Problem details: Look through the data below for the line with "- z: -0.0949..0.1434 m", and transcribe it exactly together with each line after it up to and including the line with "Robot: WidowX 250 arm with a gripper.". Give nothing else.

** Input data follows **

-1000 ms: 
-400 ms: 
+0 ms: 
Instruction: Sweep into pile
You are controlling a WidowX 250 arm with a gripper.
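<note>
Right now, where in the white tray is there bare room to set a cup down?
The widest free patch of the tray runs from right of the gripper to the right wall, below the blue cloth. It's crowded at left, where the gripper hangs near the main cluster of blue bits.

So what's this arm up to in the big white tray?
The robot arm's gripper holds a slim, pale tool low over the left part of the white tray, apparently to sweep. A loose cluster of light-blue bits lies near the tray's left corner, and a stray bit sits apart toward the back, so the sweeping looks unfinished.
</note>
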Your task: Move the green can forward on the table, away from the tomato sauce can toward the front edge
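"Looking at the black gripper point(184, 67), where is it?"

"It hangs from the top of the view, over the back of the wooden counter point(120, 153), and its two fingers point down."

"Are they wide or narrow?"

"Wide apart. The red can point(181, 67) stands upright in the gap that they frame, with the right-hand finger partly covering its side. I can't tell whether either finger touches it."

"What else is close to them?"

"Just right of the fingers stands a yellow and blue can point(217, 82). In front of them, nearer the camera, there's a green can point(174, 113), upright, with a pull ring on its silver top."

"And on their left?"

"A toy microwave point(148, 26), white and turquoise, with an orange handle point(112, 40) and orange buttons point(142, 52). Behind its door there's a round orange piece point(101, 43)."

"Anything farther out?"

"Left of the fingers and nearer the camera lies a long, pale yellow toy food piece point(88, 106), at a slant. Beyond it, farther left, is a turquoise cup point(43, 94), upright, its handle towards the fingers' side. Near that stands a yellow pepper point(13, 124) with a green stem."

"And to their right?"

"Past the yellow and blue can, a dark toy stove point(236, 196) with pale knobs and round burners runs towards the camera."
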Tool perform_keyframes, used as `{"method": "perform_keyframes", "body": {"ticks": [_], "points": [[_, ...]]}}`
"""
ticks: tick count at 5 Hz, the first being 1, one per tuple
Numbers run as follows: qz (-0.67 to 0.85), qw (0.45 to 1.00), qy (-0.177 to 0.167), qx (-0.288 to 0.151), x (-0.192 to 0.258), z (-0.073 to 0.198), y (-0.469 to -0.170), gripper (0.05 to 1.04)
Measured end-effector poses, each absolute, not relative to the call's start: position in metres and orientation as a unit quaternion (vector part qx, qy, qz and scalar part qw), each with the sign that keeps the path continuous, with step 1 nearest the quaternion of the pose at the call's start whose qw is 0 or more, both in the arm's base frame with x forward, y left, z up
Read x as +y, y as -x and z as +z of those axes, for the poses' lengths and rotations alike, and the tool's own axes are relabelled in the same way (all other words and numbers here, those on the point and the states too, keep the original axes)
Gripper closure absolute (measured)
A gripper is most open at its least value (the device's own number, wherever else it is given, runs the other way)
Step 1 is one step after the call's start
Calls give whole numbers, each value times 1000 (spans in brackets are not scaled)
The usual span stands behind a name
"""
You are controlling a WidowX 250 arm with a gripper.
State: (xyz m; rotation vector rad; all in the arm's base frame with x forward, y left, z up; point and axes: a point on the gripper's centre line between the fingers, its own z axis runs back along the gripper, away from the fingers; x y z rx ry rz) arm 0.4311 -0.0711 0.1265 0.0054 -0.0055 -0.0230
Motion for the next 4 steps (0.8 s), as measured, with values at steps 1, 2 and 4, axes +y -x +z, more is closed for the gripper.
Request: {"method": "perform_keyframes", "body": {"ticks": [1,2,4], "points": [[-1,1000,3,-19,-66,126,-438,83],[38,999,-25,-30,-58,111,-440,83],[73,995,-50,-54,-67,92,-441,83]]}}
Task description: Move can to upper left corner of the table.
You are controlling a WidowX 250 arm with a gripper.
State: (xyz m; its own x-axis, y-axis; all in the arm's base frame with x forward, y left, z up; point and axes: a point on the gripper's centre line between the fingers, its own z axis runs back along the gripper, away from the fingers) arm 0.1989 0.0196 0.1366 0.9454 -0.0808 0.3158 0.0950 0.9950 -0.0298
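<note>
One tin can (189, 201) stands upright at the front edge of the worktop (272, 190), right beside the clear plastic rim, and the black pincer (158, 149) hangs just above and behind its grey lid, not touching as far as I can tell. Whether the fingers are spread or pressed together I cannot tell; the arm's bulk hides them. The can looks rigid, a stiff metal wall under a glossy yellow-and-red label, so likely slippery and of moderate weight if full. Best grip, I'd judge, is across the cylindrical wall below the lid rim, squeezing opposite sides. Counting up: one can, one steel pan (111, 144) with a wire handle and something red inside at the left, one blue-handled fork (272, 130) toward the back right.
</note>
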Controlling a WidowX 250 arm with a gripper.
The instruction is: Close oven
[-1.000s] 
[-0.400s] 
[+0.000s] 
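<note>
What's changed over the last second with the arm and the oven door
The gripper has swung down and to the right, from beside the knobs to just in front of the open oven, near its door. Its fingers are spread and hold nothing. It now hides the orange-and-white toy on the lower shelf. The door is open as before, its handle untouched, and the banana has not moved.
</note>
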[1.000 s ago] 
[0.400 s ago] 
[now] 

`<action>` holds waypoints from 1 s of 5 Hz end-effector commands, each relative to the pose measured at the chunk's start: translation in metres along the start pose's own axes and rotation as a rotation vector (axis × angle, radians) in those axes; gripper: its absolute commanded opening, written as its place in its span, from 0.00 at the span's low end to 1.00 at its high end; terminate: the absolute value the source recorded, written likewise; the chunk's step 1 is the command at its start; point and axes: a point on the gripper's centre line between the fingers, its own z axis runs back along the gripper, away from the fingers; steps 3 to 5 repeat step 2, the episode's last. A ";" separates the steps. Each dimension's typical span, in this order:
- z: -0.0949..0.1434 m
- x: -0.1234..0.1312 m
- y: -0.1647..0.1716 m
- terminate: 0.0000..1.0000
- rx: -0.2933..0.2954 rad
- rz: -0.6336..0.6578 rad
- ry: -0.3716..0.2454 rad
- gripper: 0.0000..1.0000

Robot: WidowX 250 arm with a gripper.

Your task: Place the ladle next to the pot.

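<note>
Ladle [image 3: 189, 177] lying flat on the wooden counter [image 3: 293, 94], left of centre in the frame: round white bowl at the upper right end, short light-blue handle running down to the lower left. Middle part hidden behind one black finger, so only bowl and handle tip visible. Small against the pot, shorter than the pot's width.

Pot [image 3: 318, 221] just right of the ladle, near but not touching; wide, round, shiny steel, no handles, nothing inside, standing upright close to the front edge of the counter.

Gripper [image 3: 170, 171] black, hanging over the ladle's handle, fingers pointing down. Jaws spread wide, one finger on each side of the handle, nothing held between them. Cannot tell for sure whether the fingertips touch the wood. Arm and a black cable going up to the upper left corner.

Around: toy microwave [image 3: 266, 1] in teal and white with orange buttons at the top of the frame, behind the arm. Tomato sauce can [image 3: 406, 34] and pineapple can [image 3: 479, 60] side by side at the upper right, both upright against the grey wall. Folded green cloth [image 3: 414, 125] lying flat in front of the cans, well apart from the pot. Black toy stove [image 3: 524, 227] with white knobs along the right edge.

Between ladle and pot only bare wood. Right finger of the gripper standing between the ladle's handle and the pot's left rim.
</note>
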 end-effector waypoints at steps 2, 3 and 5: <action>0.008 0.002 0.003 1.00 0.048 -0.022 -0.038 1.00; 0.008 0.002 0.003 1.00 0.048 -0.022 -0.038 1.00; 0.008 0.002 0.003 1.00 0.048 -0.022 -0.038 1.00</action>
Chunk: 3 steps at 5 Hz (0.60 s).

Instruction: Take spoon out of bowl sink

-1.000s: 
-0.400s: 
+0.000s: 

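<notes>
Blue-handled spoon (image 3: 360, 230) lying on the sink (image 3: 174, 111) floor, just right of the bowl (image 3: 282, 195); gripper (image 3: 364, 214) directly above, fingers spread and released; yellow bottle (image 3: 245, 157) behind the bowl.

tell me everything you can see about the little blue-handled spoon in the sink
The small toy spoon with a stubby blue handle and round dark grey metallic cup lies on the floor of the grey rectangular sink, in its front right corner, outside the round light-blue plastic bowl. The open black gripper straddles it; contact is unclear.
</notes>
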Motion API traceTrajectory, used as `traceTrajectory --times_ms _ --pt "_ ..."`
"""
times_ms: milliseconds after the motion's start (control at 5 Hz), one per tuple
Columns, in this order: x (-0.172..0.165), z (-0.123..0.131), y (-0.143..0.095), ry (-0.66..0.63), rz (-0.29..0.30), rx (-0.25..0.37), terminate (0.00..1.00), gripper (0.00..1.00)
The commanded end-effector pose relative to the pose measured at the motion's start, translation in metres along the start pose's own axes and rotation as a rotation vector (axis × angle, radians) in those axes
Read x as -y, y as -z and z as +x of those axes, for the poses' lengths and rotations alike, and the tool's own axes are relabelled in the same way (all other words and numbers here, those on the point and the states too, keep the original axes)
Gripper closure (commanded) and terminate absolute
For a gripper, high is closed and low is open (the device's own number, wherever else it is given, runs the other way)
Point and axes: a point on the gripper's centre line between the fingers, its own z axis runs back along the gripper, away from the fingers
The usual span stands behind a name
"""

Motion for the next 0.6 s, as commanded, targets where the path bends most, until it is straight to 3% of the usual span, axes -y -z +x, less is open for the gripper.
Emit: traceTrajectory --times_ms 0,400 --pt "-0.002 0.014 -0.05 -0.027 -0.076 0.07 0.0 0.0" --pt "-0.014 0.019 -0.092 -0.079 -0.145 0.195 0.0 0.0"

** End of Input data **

Task response:
- z: -0.0949..0.1434 m
- x: -0.1234..0.1312 m
- y: -0.1647..0.1716 m
- terminate: 0.0000..1.0000
- rx: -0.2933..0.2954 rad
- rz: -0.6336..0.6578 rad
- ry: -0.3716..0.2454 rad
- gripper: 0.0000..1.0000

Robot: WidowX 250 arm with a gripper.

No more output is needed here.